I also consider it relevant that had I been called upon to re-exercise the discretion on the facts as they stood at the time of the hearing before the Magistrate, the order for return would not have been made subject to the wishes of the elder child. In obtaining what little “success” he achieved, the father took advantage of the delay between the hearing before the Magistrate in March 2017 and the determination of the appeal in July 2017 in circumstances where the matter had in the meantime been listed for trial in August 2017.
Other relevant circumstances
Although it was conceded that the father’s conduct in retaining the two children after a visit was “reprehensible”, I am not satisfied that this is a relevant factor in determining the costs of the appeal. Specific provision is made in s 117(2A) for the court to consider issues of “conduct”, but the conduct must be “in relation to the proceedings” and is directed at conduct as a litigant. While I accept that a party’s conduct as a parent and their conduct as a litigant may be “intertwined” (Prantage v Prantage (2013) 49 Fam LR 197 at [104]), arguably this is more so the case in proceedings at first instance than appeal proceedings.
Conclusion
In considering all of the factors, I place most weight on the fact that the appeal was allowed and the only “success” achieved by the father was the inclusion of the proviso. I therefore intend to make an order for costs against the father.

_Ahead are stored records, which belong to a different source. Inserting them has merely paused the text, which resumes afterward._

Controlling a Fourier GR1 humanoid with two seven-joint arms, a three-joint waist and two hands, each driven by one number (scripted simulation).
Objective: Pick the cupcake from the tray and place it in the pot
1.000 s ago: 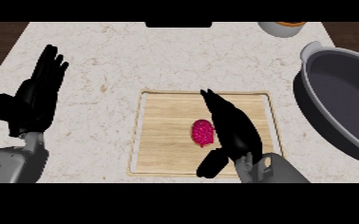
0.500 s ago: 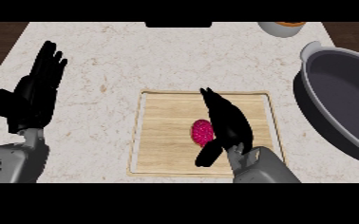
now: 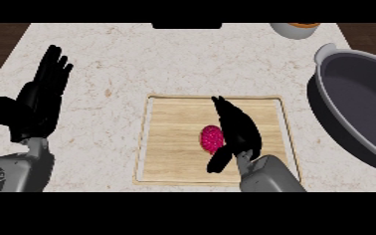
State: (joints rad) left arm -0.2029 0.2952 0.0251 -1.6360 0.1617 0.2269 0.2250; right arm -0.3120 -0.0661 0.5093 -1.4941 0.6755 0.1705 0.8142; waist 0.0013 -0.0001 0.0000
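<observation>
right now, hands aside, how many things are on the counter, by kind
cupcake: 1
tray: 1
pot: 1
small bowl, cut off by the top edge: 1
total: 4
The dark shape at the top edge is too cut off to name, so it is not counted.

No text, label, brand, number or sign can be read: none is seen on the tray (image 3: pixel 172 129), the cupcake (image 3: pixel 211 137), the pot (image 3: pixel 352 94) or the counter (image 3: pixel 147 59).
</observation>
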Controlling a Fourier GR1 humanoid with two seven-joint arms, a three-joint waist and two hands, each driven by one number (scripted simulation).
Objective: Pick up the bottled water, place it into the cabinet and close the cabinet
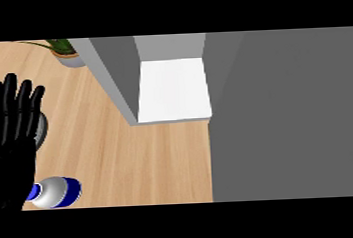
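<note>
Left hand [10,133] at view's left edge, fingers straight and spread, pointing up, holding nothing. Bottled water [55,192] lying on counter [137,162] near lower-left corner, cap end toward hand, just beside it; contact unclear. Cabinet [172,88] upper centre, open, white inside bare. Grey panel [283,116] fills whole right side, edge running straight down from cabinet. Bare wood strip between hand and cabinet wall. Plant [64,50] at top left. Dark round object [41,131] partly hidden behind hand.
</note>
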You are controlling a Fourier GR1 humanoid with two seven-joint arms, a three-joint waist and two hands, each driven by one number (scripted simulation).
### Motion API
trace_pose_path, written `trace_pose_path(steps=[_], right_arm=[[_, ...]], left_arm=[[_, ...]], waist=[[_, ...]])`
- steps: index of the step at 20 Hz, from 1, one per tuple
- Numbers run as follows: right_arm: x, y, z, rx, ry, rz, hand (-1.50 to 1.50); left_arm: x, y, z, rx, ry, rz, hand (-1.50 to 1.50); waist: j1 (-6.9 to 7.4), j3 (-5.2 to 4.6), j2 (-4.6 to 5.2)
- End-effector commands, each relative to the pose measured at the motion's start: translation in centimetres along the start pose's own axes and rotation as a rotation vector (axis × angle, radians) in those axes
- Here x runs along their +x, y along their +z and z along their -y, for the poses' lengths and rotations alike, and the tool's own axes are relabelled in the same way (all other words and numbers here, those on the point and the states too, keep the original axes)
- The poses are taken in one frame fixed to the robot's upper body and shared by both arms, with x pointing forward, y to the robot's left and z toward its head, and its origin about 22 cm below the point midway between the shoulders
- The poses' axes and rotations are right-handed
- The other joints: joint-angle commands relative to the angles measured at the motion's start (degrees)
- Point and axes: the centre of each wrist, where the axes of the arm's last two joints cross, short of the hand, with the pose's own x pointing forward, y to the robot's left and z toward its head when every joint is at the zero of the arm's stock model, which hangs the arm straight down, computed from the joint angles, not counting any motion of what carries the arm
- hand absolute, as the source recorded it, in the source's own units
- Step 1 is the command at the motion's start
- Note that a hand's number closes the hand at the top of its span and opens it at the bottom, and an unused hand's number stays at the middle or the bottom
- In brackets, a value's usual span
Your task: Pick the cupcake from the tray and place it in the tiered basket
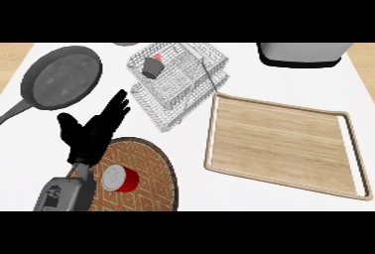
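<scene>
The cupcake (154, 65), grey with a red top, sits in the upper tier of the white wire tiered basket (192, 82) at the back centre of the counter. The wooden tray (282, 144) lies to the right with nothing on it. My left hand (92, 130) hovers open at the left, fingers straight and pointing up-right toward the basket's lower corner, apart from it. The right hand does not show.
A dark frying pan (62, 77) lies at the back left. Below my left hand a red and white can (119, 178) stands on a round woven mat (150, 173). A grey appliance (304, 53) sits at the back right.
</scene>
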Motion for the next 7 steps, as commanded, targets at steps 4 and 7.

The making of such an order precludes granting cost certificates which were sought by both parties.
Fixing the quantum of costs
Wherever practicable, the Full Court now tries to fix the quantum of costs to avoid the additional cost and inconvenience for the parties and the Registrars associated with formal assessments of costs.
The amount sought is calculated in accordance with the Legal Profession (Family Court of Western Australia) Determination 2016 (WA) (“the Legal Profession Determination”). The mother also provided a calculation of costs “at scale” in accordance with the Family Law Rules 2004 (Cth), which roughly approximated the sum sought under the Legal Profession Determination.
The figure of $24,413 sought:
· included the cost of preparing the cost submissions;
· included the costs incurred in the proceedings at first instance; but
· did not include counsel fees notwithstanding that in the affidavit sworn in support of the Application in an Appeal, the mother said she had paid $5,500 to Senior Counsel for his services.
Although I consider the mother ought to have her costs of preparing the cost submissions, I am not prepared to order costs in relation to the proceedings at first instance. No order as to costs was made by the Magistrate, and the mother did not seek such an order in her Notice of Appeal. It is now not available to the mother to agitate the question of the costs of the first instance proceedings.
The mother’s schedule of costs requires amendment to take into account the matters noted above. The father ought to be given opportunity to comment on the amended schedule of costs. I find it impracticable to fix the costs and will order that they be assessed in the event they cannot be agreed.
I certify that the preceding twenty-four (24) paragraphs are a true copy of the draft reasons for judgment of Justice Thackray delivered on 12 January 2018.